BEGIN Stored data

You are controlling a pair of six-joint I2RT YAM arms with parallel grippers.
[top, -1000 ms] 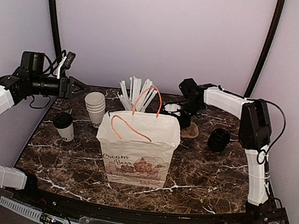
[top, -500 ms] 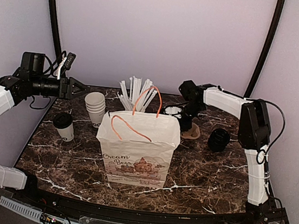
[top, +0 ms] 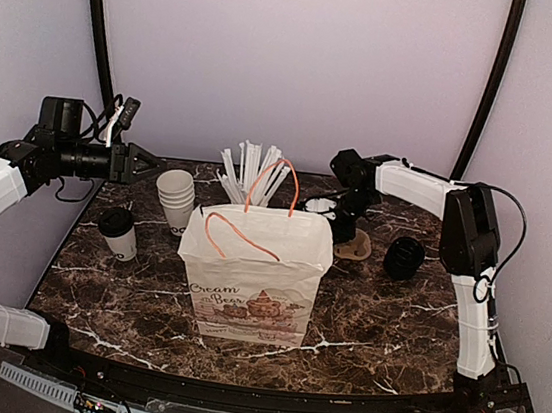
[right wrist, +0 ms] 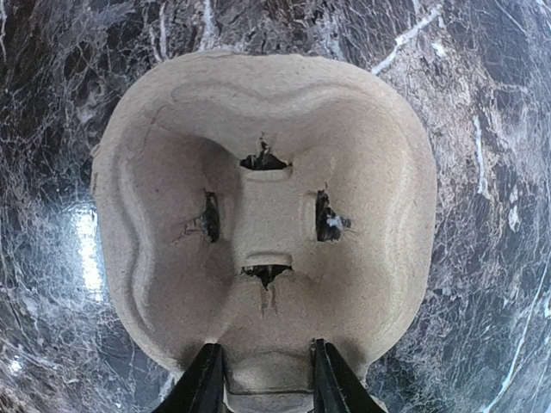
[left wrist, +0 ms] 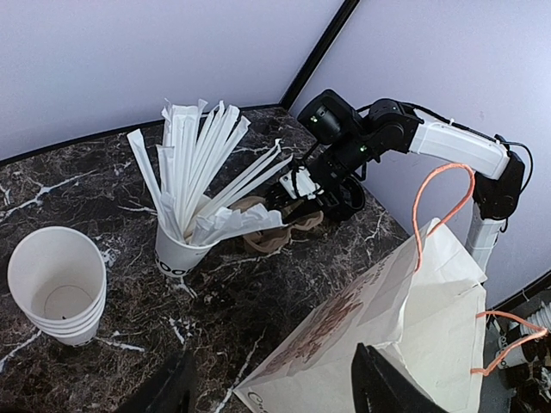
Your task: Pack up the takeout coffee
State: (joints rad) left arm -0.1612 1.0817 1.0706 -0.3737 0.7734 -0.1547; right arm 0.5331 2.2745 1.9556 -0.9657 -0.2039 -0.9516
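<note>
Only right wrist view shows right tool [right wrist: 264, 363] pinching pulp carrier [right wrist: 258, 215] at its rim; left tool [top: 152, 164] gapes, released; bag [top: 252, 279] reads "Cream".

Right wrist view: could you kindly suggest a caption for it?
Right claw grips one edge of a beige moulded-pulp cup carrier on a dark marble table.

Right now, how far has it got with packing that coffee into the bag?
Barely started. Done: the paper bag stands open. In hand: the right gripper pinches the rim of a pulp cup carrier, while the left gripper hangs open and empty. Left: the lidded coffee cup sits on the table, outside the bag, not yet picked up or packed.
</note>
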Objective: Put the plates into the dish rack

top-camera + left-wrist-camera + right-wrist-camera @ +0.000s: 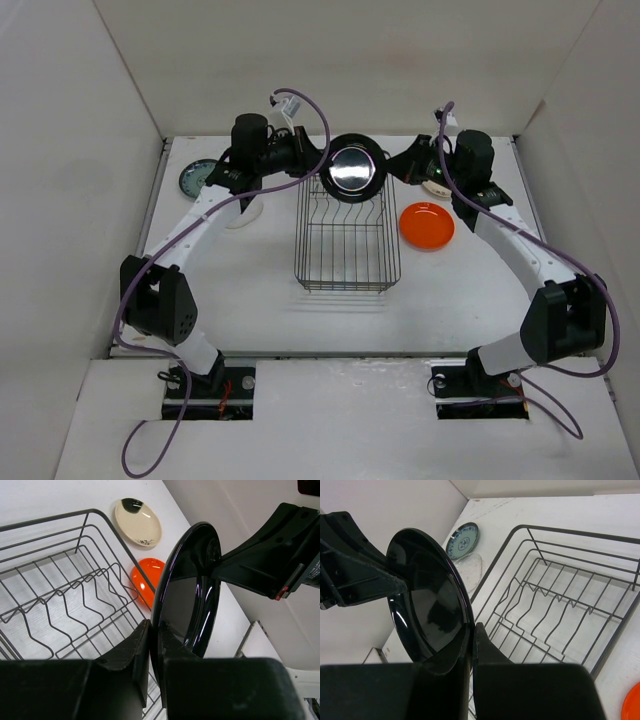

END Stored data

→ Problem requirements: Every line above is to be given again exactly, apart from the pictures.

→ Problem solution:
You are controlling a pair of six-joint I2RT YAM arms with parallel grippers.
[top, -1000 ms] 
[top, -500 ms] 
[top, +0 ms] 
[right wrist, +0 ms] 
[left wrist, +0 ms] 
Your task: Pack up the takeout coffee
State: (joints rad) left arm -0.1612 1.0817 1.0706 -0.3737 0.7734 -0.1547; right arm 0.5331 2.2745 1.9556 -0.9657 -0.2039 -0.9516
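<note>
Only right wrist view shows right tool [right wrist: 264, 363] pinching pulp carrier [right wrist: 258, 215] at its rim; left tool [top: 152, 164] gapes, released; bag [top: 252, 279] reads "Cream".

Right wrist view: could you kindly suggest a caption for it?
Right claw grips one edge of a beige moulded-pulp cup carrier on a dark marble table.

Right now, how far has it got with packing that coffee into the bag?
Barely started. Done: the paper bag stands open. In hand: the right gripper pinches the rim of a pulp cup carrier, while the left gripper hangs open and empty. Left: the lidded coffee cup sits on the table, outside the bag, not yet picked up or packed.
</note>
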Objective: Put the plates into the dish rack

top-camera + left-wrist-camera + right-wrist-camera @ +0.000s: 

Work on the answer is now done.